### What the exercise asks
Reproduce, please, only the lines from the first line below to the line containing "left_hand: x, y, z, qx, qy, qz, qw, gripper", inclusive.

### Provided material
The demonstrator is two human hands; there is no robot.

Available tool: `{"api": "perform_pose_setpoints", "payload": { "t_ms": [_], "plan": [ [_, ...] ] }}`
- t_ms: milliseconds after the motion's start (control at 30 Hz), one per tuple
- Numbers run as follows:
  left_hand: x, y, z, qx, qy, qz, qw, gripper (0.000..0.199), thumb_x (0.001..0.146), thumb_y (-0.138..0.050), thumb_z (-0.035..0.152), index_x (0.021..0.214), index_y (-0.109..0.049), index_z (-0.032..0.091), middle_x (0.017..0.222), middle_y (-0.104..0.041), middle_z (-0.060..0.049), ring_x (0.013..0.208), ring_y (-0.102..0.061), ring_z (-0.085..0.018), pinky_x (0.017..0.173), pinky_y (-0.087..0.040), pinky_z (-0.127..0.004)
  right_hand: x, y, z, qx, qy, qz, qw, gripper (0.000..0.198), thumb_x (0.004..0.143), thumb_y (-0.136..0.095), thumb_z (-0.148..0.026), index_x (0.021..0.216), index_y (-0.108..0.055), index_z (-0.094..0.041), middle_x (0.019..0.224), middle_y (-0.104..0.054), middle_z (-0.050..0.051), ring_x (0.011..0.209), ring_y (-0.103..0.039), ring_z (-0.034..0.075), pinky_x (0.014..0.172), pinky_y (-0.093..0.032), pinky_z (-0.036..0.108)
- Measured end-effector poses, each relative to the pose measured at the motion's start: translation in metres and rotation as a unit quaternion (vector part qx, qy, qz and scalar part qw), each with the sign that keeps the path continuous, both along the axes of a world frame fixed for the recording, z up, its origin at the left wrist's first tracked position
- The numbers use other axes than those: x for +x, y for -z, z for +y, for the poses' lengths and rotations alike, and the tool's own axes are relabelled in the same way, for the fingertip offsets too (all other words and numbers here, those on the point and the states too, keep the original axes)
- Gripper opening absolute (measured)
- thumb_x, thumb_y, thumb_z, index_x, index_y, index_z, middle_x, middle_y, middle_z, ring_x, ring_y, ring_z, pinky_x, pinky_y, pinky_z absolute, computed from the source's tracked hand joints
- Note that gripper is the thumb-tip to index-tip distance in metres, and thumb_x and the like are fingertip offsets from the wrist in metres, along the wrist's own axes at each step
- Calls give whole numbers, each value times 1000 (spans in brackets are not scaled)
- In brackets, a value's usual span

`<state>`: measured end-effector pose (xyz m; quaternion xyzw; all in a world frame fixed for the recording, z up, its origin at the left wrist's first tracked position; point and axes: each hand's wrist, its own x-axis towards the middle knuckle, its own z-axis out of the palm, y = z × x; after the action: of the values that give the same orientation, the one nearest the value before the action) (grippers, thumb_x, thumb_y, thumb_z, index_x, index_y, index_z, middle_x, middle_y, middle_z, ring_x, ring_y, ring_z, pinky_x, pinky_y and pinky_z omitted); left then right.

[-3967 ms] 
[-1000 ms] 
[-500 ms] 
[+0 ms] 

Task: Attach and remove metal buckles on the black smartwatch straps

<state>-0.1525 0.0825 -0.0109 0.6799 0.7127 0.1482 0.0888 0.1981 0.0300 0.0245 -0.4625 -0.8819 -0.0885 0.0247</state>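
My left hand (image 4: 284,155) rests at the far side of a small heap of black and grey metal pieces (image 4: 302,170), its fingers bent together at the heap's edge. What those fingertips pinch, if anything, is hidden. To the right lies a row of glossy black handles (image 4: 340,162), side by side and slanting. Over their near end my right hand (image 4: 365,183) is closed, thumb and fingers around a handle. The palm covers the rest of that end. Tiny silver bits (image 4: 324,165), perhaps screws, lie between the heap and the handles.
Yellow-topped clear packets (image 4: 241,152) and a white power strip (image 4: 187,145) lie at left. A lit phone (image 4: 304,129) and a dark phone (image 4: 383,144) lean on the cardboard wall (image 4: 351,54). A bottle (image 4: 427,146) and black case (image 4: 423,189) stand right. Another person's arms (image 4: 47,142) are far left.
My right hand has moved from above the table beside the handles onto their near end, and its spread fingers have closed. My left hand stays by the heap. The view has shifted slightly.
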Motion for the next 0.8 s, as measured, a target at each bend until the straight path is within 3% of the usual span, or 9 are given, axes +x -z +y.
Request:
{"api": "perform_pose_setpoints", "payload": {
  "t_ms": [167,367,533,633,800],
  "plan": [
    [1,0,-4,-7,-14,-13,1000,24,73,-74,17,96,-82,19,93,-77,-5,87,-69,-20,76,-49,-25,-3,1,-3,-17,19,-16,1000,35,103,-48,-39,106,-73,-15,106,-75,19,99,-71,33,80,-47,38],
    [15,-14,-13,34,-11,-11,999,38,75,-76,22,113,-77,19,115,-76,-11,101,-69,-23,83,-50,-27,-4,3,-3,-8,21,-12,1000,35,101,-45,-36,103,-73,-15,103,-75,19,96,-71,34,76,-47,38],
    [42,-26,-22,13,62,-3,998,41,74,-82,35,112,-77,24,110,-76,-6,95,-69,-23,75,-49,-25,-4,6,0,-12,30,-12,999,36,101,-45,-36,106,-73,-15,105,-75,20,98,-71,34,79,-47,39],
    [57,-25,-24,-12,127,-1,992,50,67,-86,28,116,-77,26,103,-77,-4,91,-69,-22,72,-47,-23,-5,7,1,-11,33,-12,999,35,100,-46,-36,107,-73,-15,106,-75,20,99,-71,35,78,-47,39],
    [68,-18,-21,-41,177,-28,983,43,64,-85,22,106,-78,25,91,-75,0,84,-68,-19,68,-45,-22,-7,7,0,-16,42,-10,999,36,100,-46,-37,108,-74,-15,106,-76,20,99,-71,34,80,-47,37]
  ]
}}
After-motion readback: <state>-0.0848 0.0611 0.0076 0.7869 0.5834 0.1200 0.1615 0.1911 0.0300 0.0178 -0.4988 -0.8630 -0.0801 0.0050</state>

### Response
The demonstrator is two human hands; there is no robot.

Available tool: `{"api": "perform_pose_setpoints", "payload": { "t_ms": [_], "plan": [ [_, ...] ] }}`
- t_ms: milliseconds after the motion's start (control at 30 Hz), one per tuple
- Numbers run as follows:
  left_hand: x, y, z, qx, qy, qz, qw, gripper (0.000..0.199), thumb_x (0.001..0.146), thumb_y (-0.138..0.050), thumb_z (-0.035..0.152), index_x (0.021..0.214), index_y (-0.109..0.049), index_z (-0.032..0.091), middle_x (0.017..0.222), middle_y (-0.104..0.041), middle_z (-0.060..0.049), ring_x (0.013..0.208), ring_y (-0.102..0.061), ring_z (-0.085..0.018), pinky_x (0.017..0.173), pinky_y (-0.087..0.040), pinky_z (-0.127..0.004)

This completes the required output.